-- EXERCISE BRIEF --
Gather all lines from the material that contain the word "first".
DATA SHOWN Block Start
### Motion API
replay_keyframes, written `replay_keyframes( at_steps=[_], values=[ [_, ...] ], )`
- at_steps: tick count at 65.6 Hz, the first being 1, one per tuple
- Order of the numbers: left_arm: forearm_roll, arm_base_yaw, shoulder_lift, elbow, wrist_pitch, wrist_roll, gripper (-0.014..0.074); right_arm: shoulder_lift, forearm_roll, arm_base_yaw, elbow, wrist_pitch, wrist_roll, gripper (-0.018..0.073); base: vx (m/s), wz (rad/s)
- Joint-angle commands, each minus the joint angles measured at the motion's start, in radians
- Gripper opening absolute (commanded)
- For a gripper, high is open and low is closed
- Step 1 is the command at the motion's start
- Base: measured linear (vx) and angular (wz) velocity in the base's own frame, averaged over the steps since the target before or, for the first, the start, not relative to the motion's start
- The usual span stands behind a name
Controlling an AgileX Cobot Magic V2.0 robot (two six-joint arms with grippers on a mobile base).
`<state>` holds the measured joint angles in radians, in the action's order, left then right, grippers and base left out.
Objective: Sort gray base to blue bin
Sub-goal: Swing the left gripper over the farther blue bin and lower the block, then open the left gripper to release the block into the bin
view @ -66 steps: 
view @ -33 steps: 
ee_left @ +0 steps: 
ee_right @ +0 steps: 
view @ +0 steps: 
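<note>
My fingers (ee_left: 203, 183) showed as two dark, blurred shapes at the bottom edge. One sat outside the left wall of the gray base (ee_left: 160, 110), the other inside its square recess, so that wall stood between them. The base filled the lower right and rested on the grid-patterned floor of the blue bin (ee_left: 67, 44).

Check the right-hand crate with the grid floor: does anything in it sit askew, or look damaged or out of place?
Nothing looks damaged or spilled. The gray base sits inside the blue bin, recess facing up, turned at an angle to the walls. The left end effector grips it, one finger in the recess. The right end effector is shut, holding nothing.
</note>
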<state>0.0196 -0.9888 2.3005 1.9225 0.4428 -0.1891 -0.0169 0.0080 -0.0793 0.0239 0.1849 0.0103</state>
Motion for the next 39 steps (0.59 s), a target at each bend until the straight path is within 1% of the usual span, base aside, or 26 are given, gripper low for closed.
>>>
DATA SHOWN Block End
-- ANSWER TO THIS PROBLEM --
- at_steps: tick count at 65.6 Hz, the first being 1, one per tuple
- Base: measured linear (vx) and angular (wz) velocity in the base's own frame, averaged over the steps since the target before or, for the first, the start, not relative to the motion's start

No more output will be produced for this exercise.